What is being asked: Count the lines below containing "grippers"; state the number only.
**** Collected data ****
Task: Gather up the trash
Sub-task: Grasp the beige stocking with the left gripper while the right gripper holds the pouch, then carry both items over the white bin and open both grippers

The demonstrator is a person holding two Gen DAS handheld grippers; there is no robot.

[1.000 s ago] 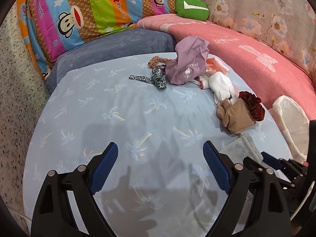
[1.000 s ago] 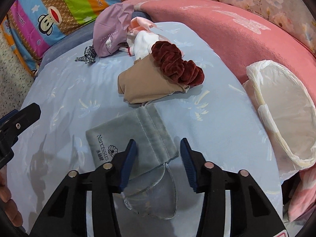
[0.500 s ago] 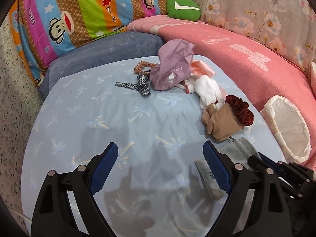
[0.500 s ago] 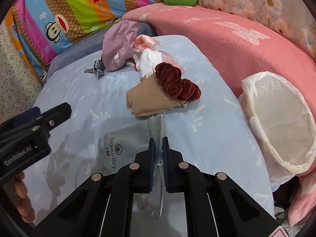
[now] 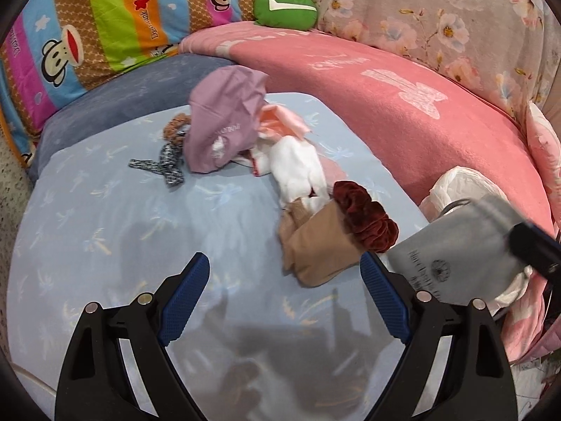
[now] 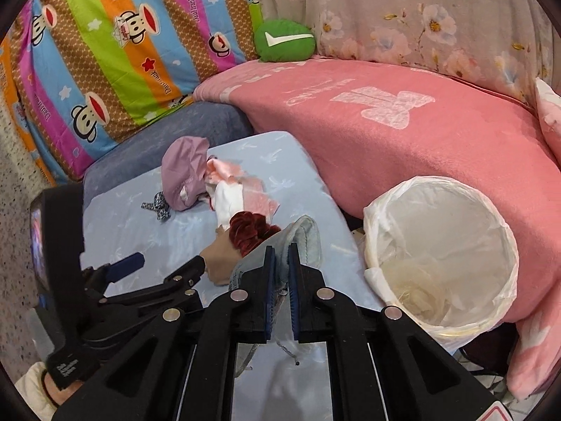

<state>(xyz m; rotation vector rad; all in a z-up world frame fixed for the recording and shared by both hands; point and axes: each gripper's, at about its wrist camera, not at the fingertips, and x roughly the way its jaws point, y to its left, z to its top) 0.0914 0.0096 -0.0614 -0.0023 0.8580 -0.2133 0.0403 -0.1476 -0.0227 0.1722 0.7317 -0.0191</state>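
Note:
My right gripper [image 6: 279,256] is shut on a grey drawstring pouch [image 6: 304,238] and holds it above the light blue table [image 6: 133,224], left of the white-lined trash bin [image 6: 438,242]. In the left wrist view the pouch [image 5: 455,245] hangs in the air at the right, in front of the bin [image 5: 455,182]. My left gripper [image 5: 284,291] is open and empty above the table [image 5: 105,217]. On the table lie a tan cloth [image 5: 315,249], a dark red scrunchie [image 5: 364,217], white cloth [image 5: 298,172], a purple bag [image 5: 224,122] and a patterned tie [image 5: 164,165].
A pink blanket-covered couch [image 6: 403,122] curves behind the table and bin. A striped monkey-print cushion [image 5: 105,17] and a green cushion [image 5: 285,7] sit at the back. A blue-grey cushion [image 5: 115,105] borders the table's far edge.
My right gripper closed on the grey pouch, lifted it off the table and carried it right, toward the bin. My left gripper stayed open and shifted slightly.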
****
Answer for the task: 2